Religieuses contre la prostitution : le réseau mondial Talitha Kum a dix ans

Le pape François a célébré vendredi les dix ans de Talitha Kum, un réseau de centaines de religieuses engagées à travers le monde contre les réseaux de prostitution.


Pour certaines congrégations, c’est un engagement qui remonte au XIXe siècle. Pour la plupart, ce dialogue entre la vie religieuse et le monde de la rue date des années 2000.

Par pays, par continents, les initiatives se sont fédérées, jusqu’à aboutir à la création en 2009 du Talitha Kum, des paroles de Jésus maintenues en araméen dans la Bible et qui signifient "Jeune fille, lève-toi".

Pour fêter cet anniversaire, le pape François a inauguré une exposition de photos de l’Américaine Lisa Kristine, montrant des religieuses de tous les continents dans leurs activités auprès des victimes.

Très impliqué dans cette lutte, le pontife argentin avait déjà confié les méditations du chemin de croix en avril, au Colisée, à Soeur Eugenia Bonetti, une pionnière de l’aide aux prostituées en Italie. Il évoquait dans ces méditations les destins de ces jeunes femmes.

L’AFP a recueilli plusieurs témoignages des soeurs engagées à travers le monde dans le réseau.

"Nous avons des soeurs qui vont dans les rues, mais aussi dans les camps de réfugiés, les écoles, les plantations de thé, les prisons... Nous pouvons identifier les situations, faire de la prévention, proposer de l’aide", explique Soeur Gabriella Bottani, coordinatrice de Talitha Kum depuis 2015.

Le réseau compte ainsi des centaines de membres en Inde, où les soeurs forment les jeunes des villages et des bidonvilles à la vigilance et se coordonnent pour retrouver les enfants achetés à leur famille ou enlevés par les réseaux.

- ’Un peu de gratuité’ -
"Quand un enfant manque à l’appel, on envoie le message à la ronde", raconte Soeur Prema, de l’Etat d’Assam (nord-est de l’Inde).

Pour les enfants secourus ou les jeunes femmes prêtes à sortir de la rue, les soeurs disposent aussi de différents types de foyers pour les victimes, de la première urgence à la réinsertion.

Soeur Luisa Puglisi vit dans une maison d’accueil de ce type à Valence (Espagne) : "Ce qui compte le plus c’est notre présence avec elles, au quotidien. Faire la vaisselle ensemble, regarder la télévision... Nous leur donnons un peu de gratuité dans un monde où tout se vend et s’achète".

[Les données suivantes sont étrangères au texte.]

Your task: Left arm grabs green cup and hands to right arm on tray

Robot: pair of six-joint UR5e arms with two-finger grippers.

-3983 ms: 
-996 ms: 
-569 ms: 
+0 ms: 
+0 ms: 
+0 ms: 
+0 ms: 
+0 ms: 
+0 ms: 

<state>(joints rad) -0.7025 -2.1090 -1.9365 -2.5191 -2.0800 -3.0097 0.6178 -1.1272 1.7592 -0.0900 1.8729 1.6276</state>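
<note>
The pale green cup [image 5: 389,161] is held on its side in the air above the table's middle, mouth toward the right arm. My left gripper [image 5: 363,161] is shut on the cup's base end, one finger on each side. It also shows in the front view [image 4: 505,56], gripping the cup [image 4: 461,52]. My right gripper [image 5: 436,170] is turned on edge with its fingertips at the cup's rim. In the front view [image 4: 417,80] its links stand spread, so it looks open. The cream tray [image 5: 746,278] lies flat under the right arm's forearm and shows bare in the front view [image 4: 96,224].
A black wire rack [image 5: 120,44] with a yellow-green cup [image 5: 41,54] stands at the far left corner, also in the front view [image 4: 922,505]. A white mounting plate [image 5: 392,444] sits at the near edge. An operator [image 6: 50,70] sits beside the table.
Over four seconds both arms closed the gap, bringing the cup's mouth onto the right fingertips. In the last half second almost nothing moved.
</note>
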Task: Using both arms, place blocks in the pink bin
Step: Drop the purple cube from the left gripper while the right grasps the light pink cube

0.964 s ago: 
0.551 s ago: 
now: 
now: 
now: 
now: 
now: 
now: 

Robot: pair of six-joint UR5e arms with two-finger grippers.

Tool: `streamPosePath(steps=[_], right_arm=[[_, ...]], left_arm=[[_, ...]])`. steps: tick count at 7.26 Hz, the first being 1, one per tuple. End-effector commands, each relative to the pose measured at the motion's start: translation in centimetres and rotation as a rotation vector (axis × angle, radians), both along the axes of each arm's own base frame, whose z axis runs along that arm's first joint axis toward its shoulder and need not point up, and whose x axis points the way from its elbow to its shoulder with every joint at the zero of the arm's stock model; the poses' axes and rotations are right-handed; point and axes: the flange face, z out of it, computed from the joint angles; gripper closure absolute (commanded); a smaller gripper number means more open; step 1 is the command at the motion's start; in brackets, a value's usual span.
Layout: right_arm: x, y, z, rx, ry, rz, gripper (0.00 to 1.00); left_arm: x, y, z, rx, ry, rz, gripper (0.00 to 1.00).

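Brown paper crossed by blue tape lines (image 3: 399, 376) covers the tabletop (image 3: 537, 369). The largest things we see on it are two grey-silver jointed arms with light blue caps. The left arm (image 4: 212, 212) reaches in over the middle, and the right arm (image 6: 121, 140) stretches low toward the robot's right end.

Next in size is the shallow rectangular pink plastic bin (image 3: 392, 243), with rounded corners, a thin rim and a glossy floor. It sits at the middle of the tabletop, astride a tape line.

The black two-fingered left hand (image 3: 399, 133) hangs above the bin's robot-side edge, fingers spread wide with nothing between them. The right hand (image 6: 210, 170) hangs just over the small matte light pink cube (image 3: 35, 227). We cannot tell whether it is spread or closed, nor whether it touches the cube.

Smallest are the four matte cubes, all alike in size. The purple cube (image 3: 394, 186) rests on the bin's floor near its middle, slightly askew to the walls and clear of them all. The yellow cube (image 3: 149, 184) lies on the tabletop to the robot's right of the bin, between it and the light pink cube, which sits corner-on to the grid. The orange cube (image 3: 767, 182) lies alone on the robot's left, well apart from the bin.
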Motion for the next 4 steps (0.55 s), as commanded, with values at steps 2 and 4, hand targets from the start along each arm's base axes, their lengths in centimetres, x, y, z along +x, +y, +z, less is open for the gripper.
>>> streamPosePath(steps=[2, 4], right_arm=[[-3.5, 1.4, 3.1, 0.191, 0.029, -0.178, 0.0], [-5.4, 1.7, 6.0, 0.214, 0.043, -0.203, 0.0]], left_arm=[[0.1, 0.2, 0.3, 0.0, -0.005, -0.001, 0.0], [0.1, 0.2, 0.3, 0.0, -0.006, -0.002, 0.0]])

Les soeurs aident aussi celles qui veulent dénoncer les réseaux, et sont bien placées pour accompagner celles qui décident de rentrer dans leur pays, avec un projet professionnel et le soutien de religieuses sur place.

La traite des femmes c’est "une pieuvre avec beaucoup de tentacules. Il faut s’y prendre à plusieurs pour en venir à bout et atténuer le plus possible les conséquences", raconte Soeur Yvonne Clémence Bambara, qui dirige un centre de réinsertion au Burkina Faso.

Au-delà de ce soutien concret, les soeurs entendent aussi faire connaître ces réalités à des sociétés parfois peu sensibilisées à leur combat, allant parfois jusqu’à secouer un peu les clients.

Aux Etats-Unis, Soeur Jean Shafer, qui a animé pendant six ans une maison d’accueil pour des victimes, publie ainsi une lettre mensuelle d’information sur le phénomène, très reprise au sein de l’Eglise américaine.

- ’Dans le regard’ -
"Nous sommes capables de parler aux gens qui ont de l’influence, de l’argent, de l’éducation, et de les impliquer. Nous pouvons évoluer parmi les plus pauvres comme les plus riches", explique-t-elle.

En Australie, Soeur Colleen Jackson passe ainsi une semaine par an à rencontrer des parlementaires pour faire avancer la législation.

"Nous sommes respectées. Nous sommes souvent des femmes âgées, avec une vie d’expérience professionnelle", explique cette psychologue.

Si le monde laïc apprécie souvent leur engagement, certains travailleurs sociaux redoutent la position de l’Eglise sur l’avortement. "Nous sommes toutes contre l’avortement mais aucune de nous ne mettra à la rue une fille qui aura fait ce choix", assure Soeur Gabriella.

Certes, la rencontre entre ces deux mondes ne va pas toujours de soi. "Certaines se trouvent à l’étroit" dans les foyers des soeurs, admet-elle.

Mais souvent, le courant passe : "Le plus important, c’est le regard. Comment on les regarde, comment elles nous regardent", raconte Soeur Gabriella, marquée par une expérience de maraude en Sicile. "Les soeurs et les filles ne se parlaient presque pas, tout était dit dans le regard."